* _Required work_
Your answer must be every record below, written out exactly as it appears.

* _Source data_
= Beginning of Section =
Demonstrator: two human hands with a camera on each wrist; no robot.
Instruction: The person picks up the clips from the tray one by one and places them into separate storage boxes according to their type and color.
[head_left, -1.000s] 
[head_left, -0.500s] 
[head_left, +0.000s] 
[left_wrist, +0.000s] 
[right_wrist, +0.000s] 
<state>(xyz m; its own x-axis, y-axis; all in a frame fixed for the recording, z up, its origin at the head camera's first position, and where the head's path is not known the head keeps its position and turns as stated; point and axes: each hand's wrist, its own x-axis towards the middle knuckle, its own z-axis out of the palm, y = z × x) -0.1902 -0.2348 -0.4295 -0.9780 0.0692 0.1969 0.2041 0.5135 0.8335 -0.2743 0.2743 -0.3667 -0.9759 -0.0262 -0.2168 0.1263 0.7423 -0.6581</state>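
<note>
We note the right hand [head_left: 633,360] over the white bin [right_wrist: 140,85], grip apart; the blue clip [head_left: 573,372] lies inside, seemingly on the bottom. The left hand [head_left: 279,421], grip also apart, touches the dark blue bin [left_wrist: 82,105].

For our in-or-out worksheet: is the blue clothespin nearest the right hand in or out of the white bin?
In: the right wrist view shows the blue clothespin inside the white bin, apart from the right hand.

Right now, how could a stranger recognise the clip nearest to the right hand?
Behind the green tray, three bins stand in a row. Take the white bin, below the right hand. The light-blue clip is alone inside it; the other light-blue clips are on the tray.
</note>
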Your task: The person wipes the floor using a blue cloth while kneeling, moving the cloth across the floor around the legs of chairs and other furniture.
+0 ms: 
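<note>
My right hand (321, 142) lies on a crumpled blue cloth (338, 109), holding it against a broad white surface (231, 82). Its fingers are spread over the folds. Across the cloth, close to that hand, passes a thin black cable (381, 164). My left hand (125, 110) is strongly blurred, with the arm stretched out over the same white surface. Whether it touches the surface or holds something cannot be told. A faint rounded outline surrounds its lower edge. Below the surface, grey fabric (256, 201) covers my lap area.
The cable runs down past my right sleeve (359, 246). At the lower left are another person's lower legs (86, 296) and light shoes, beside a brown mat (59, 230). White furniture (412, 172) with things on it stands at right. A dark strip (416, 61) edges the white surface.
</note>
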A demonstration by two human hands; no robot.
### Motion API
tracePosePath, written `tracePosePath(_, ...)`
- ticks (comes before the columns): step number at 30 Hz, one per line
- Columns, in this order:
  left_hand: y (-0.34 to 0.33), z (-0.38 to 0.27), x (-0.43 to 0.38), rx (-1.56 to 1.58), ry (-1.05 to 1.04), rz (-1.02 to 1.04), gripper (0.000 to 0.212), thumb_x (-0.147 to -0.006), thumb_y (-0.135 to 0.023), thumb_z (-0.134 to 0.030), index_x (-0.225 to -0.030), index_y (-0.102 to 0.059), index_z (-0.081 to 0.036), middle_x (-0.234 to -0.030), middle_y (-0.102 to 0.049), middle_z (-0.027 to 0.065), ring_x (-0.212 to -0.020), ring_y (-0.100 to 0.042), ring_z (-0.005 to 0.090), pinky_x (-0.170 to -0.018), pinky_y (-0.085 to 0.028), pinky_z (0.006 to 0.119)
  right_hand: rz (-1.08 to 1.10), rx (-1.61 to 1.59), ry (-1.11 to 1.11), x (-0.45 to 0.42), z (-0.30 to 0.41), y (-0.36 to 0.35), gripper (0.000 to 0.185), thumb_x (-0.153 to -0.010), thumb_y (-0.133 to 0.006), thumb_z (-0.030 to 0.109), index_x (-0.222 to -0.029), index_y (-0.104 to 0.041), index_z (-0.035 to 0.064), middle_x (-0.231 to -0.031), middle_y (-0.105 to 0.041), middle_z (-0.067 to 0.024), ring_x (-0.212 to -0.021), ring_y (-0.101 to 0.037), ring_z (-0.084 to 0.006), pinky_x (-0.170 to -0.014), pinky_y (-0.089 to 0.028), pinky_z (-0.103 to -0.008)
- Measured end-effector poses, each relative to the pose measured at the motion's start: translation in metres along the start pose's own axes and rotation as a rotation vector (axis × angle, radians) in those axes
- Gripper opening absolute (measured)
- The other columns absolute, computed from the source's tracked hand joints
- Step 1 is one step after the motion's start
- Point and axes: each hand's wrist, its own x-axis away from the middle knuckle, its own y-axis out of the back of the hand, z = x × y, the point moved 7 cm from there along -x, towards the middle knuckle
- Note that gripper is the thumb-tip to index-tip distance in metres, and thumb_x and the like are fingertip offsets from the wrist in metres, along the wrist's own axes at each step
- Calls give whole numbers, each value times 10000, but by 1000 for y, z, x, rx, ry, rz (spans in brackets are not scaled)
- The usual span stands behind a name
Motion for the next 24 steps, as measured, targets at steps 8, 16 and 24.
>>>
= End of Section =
* _Written solution_
Demonstrator: two human hands with a camera on each wrist; no robot.
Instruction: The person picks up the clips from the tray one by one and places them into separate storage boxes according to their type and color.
[head_left, -1.000s] 
[head_left, -0.500s] 
[head_left, +0.000s] 
[left_wrist, +0.000s] 
[right_wrist, +0.000s] 
<state>(xyz m; its own x-axis, y-axis; all in a frame fixed for the recording, z up, its origin at the head camera's first position, and where the head's path is not known the head keeps its position and turns as stated; point and axes: each hand's wrist, its own x-axis towards the middle knuckle, its own z-axis out of the palm, y = z × x) -0.1902 -0.2348 -0.4295 -0.9780 0.0692 0.1969 0.2041 0.5135 0.8335 -0.2743 0.2743 -0.3667 -0.9759 -0.0262 -0.2168 0.1263 0.7423 -0.6581</state>
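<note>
We note the right hand [head_left: 633,360] over the white bin [right_wrist: 140,85], grip apart; the blue clip [head_left: 573,372] lies inside, seemingly on the bottom. The left hand [head_left: 279,421], grip also apart, touches the dark blue bin [left_wrist: 82,105].

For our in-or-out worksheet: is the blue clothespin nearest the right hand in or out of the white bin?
In: the right wrist view shows the blue clothespin inside the white bin, apart from the right hand.

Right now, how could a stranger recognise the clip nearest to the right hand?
Behind the green tray, three bins stand in a row. Take the white bin, below the right hand. The light-blue clip is alone inside it; the other light-blue clips are on the tray.
</note>
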Your task: The person wipes the floor using a blue cloth while kneeling, moving the cloth across the floor around the legs of chairs and other furniture.
+0 ms: 
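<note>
My right hand (321, 142) lies on a crumpled blue cloth (338, 109), holding it against a broad white surface (231, 82). Its fingers are spread over the folds. Across the cloth, close to that hand, passes a thin black cable (381, 164). My left hand (125, 110) is strongly blurred, with the arm stretched out over the same white surface. Whether it touches the surface or holds something cannot be told. A faint rounded outline surrounds its lower edge. Below the surface, grey fabric (256, 201) covers my lap area.
The cable runs down past my right sleeve (359, 246). At the lower left are another person's lower legs (86, 296) and light shoes, beside a brown mat (59, 230). White furniture (412, 172) with things on it stands at right. A dark strip (416, 61) edges the white surface.
</note>
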A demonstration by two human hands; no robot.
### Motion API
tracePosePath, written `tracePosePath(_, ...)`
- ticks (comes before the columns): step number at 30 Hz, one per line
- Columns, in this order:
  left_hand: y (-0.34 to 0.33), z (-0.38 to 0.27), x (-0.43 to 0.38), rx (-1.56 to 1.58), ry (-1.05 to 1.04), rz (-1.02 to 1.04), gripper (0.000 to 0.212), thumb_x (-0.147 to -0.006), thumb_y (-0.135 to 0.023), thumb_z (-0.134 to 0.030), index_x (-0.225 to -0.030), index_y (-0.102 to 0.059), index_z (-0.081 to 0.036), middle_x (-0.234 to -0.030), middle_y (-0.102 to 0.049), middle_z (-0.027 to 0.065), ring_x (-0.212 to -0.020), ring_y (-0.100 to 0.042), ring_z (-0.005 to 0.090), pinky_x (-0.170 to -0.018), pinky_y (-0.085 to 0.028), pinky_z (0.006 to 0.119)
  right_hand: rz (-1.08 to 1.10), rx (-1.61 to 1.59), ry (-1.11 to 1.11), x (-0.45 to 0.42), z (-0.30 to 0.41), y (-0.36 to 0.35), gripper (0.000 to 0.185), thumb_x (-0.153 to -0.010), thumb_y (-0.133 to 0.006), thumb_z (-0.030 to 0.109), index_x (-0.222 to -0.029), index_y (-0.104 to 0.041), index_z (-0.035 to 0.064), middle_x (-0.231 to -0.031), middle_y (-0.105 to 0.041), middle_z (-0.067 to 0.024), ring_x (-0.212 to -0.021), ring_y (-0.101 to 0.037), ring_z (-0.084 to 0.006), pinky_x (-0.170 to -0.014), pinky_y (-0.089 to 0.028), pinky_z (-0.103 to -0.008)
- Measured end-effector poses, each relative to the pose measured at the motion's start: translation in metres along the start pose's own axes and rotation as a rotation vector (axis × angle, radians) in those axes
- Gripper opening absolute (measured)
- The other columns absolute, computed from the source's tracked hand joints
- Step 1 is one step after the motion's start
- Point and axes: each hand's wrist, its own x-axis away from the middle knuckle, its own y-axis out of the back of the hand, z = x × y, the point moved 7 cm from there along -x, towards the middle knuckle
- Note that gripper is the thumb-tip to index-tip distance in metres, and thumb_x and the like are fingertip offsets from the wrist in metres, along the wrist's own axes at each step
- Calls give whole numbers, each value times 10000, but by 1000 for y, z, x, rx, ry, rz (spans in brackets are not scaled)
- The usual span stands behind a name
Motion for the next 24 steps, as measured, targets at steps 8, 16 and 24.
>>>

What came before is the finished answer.